#### [DATASET CONTENT]
◆ ◆ ◆ ◆

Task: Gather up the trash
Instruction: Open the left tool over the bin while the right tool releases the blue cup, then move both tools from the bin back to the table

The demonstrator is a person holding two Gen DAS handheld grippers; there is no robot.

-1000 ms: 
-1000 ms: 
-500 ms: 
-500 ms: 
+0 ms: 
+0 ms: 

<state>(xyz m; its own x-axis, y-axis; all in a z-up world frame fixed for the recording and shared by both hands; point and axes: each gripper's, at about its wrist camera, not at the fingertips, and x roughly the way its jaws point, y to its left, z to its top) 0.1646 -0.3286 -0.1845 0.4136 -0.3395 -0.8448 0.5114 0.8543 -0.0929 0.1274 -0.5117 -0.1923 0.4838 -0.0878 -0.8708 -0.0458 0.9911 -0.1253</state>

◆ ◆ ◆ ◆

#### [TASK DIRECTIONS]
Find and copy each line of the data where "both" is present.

#### [ANSWER TO THIS TASK]
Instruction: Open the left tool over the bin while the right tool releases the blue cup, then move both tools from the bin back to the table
<state>(xyz m; its own x-axis, y-axis; all in a z-up world frame fixed for the recording and shared by both hands; point and axes: each gripper's, at about its wrist camera, not at the fingertips, and x roughly the way its jaws point, y to its left, z to its top) 0.1646 -0.3286 -0.1845 0.4136 -0.3395 -0.8448 0.5114 0.8543 -0.0929 0.1274 -0.5117 -0.1923 0.4838 -0.0878 -0.8708 -0.0458 0.9911 -0.1253</state>

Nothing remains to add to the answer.